Eason Tsang Ka Wai
Eason Tsang Ka Wai graduated from the School of Creative Media of City University of Hong Kong in 2013 with a major in Photography. Tsang’s artistic practice has evolved from an exclusive focus on photography to experiments with other media and subjects, such as lightboxes, multimedia, and mixed-media installations, exploring the relation between 2-dimensional images and 3-dimensional spaces. His works foreground a distinct perception that subverts common perspectives on everyday existence in the city, as well as the individual’s powerlessness against the tremendous social mechanism at work.

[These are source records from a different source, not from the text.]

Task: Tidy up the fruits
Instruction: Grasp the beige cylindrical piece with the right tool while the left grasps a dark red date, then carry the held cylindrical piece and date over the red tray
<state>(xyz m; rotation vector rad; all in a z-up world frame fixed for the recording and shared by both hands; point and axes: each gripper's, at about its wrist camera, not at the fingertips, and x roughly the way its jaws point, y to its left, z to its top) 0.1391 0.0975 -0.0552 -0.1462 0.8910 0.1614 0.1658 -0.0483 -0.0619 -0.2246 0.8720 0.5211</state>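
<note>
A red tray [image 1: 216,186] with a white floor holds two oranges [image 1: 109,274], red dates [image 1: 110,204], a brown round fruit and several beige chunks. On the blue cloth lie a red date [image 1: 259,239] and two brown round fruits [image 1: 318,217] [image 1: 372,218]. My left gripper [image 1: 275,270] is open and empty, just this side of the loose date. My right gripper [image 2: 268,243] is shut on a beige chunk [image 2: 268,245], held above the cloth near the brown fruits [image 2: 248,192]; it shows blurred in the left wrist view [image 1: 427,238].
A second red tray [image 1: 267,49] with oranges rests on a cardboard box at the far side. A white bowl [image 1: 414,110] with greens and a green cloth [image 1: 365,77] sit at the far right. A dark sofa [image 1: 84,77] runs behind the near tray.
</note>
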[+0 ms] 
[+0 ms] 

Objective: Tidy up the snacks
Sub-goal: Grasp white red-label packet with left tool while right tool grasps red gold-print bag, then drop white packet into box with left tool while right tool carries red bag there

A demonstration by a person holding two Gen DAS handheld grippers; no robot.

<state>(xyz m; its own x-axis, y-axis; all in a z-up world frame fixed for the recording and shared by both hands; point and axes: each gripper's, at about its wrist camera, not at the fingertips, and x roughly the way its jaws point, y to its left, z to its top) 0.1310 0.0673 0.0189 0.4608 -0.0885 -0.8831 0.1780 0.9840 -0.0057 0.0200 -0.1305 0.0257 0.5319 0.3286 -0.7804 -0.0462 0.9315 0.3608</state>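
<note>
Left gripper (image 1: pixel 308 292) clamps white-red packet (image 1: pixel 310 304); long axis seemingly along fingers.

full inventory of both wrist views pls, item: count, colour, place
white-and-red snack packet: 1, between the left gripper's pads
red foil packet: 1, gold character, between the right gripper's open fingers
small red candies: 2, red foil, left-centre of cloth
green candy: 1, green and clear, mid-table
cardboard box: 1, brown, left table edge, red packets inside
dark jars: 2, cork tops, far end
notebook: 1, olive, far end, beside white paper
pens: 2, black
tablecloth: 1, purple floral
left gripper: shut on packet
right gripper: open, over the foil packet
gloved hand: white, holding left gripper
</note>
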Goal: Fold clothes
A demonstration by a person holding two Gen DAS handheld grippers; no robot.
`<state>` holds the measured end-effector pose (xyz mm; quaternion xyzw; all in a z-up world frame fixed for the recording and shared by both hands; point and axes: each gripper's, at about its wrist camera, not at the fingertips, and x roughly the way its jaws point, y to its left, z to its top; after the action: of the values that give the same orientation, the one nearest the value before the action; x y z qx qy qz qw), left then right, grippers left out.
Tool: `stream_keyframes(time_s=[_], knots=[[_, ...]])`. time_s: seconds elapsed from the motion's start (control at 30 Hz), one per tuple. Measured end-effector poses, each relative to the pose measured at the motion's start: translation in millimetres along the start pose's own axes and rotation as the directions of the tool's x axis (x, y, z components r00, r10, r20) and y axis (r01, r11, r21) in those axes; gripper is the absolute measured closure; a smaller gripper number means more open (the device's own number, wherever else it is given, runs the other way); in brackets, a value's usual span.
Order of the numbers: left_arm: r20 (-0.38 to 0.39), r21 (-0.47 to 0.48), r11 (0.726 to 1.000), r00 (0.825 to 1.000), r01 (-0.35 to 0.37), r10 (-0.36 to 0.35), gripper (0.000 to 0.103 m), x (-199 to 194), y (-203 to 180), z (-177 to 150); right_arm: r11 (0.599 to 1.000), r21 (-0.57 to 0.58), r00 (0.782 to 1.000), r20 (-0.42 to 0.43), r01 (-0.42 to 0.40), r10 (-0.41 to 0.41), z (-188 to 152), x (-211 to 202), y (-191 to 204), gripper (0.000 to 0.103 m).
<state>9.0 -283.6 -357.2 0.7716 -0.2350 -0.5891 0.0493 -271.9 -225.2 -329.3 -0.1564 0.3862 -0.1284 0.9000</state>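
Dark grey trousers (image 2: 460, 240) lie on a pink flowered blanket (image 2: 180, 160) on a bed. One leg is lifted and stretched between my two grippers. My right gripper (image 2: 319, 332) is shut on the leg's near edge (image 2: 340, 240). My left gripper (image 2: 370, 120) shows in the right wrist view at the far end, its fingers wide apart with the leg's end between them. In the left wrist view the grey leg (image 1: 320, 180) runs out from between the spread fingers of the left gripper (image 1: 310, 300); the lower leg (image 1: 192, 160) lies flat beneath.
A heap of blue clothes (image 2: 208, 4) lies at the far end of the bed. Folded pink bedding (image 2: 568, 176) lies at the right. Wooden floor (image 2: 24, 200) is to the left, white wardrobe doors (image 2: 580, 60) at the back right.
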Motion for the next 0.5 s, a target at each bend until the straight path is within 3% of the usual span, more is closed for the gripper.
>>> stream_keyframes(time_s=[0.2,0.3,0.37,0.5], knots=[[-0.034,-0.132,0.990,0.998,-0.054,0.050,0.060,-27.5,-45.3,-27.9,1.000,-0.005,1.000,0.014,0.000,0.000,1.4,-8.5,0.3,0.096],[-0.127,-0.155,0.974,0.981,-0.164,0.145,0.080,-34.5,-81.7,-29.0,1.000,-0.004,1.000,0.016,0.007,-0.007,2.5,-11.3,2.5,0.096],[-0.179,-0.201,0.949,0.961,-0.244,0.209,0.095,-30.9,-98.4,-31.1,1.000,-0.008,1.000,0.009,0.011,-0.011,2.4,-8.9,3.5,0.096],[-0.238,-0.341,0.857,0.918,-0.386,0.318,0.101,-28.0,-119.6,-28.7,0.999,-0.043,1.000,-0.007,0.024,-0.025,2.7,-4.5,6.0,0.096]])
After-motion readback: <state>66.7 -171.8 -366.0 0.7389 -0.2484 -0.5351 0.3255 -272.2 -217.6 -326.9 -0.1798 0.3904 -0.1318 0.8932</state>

Tsang’s first solo institution exhibition “A Look at Looking” was held at the Centre for Chinese Contemporary Art in Manchester in 2017. Tsang also participated in various international exhibitions including “BRIC-à-brac: The Jumble of Growth” (Today Art Museum, China, 2016); LOVE HONG KONG: Photographs from Hong Kong (1950-2015)” (Le Quadrilatère, France, 2016); “Familiar Otherness: Art Across Northeast Asia” (Hong Kong Arts Centre, Hong Kong, 2015); “Imagine there’s no country, Above us only our cities” (Para Site, Hong Kong, 2015); and “CHINA 8- Works in Progress” (Museum Folkwang, Germany, 2015). In 2013, Tsang was shortlisted for the Hong Kong Contemporary Art Awards 2012. His work is collected by Hong Kong Heritage Museum (Hong Kong) and the Kadist Collection (USA and France).
Tsang currently lives and works in Hong Kong.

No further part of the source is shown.